Oklahoma Medical Research Foundation scientist Courtney Montgomery, Ph.D.

Sometimes in science, bigger is better. That can be especially true when it comes to learning from large sets of data.
That’s why Oklahoma Medical Research Foundation scientist Courtney Montgomery, Ph.D., has been a member of the medical research collaboration TOPMed for nearly a decade. Sponsored by the National Institutes of Health, the Trans-Omics for Precision Medicine program collects whole-genome sequences from scientists nationwide studying heart, lung, blood and sleep disorders.
The nearly 1,000 researchers who contribute to the database can propose studies to analyze the DNA sequences. In those studies, scientists look for clues that might not be evident in small batches of participants.
A new study published in the journal Science included Montgomery’s lab’s contributions. In it, a Harvard researcher mined the TOPMed database for patterns that could explain genetic mutations. The study detailed seven previously unknown genetic mutation processes that lead to numerous conditions.
“TOPMed allows researchers to dive deep into genetics in a way that would not be possible in a single lab,” said Montgomery, a scientist in OMRF’s Genes and Human Disease Research Program and a member of the steering committee for TOPMed.

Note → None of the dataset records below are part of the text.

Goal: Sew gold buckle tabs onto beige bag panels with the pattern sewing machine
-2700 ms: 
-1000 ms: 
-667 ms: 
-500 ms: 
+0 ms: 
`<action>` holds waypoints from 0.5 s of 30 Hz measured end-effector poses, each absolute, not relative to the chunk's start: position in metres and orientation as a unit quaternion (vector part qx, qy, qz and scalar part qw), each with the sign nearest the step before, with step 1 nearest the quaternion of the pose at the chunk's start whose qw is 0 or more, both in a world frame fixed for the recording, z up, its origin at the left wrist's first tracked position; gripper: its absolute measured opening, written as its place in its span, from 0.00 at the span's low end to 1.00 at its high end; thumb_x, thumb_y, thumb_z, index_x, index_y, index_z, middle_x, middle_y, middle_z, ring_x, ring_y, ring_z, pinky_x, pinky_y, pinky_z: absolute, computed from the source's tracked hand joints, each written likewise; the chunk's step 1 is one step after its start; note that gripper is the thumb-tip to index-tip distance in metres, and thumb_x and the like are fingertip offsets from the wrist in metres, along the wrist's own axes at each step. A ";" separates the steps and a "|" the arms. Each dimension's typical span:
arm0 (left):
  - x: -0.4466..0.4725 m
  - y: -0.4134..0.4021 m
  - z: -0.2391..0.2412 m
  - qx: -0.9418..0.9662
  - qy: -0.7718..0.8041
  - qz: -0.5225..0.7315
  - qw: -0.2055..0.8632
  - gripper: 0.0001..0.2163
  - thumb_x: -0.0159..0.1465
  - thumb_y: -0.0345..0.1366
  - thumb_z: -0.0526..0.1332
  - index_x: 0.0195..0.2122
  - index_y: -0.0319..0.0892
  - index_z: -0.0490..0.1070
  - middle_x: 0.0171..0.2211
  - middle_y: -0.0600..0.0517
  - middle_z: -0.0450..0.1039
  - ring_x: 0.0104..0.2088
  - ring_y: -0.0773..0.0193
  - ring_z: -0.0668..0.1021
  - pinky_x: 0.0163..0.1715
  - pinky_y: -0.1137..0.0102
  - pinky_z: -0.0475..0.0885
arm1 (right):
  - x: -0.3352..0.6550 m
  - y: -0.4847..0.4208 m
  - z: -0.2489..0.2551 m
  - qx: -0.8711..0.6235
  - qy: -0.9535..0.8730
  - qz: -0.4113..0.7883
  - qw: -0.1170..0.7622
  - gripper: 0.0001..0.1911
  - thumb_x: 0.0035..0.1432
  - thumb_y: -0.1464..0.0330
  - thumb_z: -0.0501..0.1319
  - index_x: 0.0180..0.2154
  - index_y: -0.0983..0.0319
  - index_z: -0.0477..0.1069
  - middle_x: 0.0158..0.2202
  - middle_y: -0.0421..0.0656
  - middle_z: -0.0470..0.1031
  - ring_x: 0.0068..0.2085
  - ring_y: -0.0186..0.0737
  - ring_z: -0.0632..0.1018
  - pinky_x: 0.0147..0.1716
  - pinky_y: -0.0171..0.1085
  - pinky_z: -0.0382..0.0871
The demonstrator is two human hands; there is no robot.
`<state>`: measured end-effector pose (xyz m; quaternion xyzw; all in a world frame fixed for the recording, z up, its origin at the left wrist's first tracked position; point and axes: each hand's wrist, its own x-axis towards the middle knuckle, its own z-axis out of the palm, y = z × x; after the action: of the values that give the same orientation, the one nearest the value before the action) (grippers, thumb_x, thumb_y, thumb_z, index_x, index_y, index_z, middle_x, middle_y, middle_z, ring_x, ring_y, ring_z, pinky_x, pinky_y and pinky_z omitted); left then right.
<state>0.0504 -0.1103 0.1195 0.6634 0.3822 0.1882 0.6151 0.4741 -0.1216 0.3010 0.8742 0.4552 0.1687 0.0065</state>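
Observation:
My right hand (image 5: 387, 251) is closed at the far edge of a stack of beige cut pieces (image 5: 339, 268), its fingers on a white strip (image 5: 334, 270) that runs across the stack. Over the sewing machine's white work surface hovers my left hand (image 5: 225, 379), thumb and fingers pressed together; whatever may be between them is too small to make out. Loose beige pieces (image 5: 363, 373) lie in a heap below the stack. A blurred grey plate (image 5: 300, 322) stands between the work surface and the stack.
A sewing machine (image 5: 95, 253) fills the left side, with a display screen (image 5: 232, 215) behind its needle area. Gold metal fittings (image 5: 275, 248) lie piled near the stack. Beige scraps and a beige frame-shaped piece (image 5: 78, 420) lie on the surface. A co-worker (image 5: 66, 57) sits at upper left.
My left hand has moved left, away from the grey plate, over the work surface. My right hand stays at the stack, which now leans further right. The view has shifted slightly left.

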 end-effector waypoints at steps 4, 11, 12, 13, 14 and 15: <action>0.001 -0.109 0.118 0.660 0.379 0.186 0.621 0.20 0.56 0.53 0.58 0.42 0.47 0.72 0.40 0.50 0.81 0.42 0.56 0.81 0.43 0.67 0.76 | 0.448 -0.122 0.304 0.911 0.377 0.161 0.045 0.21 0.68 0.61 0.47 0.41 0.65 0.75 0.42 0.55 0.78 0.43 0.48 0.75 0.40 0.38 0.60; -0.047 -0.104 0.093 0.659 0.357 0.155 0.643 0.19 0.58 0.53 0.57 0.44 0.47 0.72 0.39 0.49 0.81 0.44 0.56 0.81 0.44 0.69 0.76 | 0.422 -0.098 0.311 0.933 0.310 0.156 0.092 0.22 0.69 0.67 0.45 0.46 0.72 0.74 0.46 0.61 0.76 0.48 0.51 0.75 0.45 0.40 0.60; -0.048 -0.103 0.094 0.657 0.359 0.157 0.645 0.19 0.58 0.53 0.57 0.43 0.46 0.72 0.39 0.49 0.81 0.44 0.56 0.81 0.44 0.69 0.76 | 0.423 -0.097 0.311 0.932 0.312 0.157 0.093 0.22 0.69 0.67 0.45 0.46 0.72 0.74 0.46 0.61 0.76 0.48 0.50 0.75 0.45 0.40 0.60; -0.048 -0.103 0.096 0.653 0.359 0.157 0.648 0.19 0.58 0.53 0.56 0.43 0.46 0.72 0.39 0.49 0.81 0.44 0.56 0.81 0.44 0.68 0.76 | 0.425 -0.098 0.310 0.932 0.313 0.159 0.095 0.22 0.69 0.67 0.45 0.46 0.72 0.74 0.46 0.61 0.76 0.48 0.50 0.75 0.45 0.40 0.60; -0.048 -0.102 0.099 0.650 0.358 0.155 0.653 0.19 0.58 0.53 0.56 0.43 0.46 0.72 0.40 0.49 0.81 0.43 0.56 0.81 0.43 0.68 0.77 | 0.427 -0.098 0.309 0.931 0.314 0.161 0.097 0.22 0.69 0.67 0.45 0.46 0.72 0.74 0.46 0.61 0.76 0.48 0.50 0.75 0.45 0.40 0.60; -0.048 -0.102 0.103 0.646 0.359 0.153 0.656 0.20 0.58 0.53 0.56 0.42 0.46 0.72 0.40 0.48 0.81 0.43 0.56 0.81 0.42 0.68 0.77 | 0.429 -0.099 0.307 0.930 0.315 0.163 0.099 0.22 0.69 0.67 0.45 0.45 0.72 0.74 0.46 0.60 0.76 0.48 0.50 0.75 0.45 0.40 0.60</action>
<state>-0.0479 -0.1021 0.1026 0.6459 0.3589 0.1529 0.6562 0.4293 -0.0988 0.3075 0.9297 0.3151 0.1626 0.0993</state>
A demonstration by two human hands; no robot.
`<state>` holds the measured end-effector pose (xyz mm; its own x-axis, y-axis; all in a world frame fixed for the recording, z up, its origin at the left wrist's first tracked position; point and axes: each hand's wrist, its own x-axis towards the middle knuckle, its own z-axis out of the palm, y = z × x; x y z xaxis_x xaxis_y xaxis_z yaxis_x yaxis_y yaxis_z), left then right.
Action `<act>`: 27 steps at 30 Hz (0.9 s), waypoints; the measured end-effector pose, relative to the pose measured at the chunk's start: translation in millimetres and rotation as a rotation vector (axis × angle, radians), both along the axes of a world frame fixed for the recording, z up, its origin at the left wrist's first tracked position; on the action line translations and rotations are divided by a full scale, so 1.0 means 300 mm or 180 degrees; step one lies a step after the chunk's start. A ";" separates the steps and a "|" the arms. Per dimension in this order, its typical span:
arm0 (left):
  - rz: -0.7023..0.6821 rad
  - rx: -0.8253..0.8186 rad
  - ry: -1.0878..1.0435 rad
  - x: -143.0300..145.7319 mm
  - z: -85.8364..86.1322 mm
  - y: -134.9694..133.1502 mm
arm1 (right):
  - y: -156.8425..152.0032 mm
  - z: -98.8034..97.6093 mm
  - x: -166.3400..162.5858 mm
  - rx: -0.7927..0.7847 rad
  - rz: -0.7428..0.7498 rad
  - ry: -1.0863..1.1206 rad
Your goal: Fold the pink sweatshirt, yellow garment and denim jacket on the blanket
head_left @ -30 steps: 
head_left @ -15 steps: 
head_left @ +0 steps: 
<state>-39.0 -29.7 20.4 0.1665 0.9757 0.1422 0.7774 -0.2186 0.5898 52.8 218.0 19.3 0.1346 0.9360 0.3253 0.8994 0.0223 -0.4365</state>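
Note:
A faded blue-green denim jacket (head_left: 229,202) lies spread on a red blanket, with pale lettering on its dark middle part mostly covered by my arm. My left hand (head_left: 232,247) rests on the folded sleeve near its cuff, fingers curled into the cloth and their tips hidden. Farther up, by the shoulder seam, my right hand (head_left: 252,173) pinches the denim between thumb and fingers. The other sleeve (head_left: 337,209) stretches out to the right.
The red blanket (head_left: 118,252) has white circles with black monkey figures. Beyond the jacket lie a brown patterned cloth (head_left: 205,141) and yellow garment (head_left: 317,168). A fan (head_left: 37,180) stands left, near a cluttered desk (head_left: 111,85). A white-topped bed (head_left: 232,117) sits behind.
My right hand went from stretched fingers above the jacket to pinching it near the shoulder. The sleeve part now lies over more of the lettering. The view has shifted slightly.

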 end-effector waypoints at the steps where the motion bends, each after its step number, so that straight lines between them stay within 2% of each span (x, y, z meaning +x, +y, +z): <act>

Montgomery studies sarcoidosis, a rare and painful inflammatory disease. When volunteers who live with the condition donate samples to her study, they have the option to share their samples with the TOPMed database. There, their DNA is anonymized, sequenced and ultimately, shared with researchers studying conditions like asthma, sickle cell disease and stroke.
“I’ll never have a study of 30,000 people with sarcoidosis in Oklahoma,” Montgomery said. “But when researchers can compare the DNA from lots of different diseases, we can find the commonalities that allow us to build off each other’s work.”
Montgomery has contributed more than 1,400 samples, and the database holds more than 155,000 DNA sequences. Research published last year from the database identified 400 million genetic variants, more than 78% of which had not been described before.
And while Montgomery is on the hunt for answers to the mysteries of sarcoidosis, she hopes Oklahomans who opt in to sharing their data feel good knowing they’re making a difference for people across the country.
“Our study participants may change the lives of people living with dozens of other conditions,” she said. “That’s something we can all be proud of.”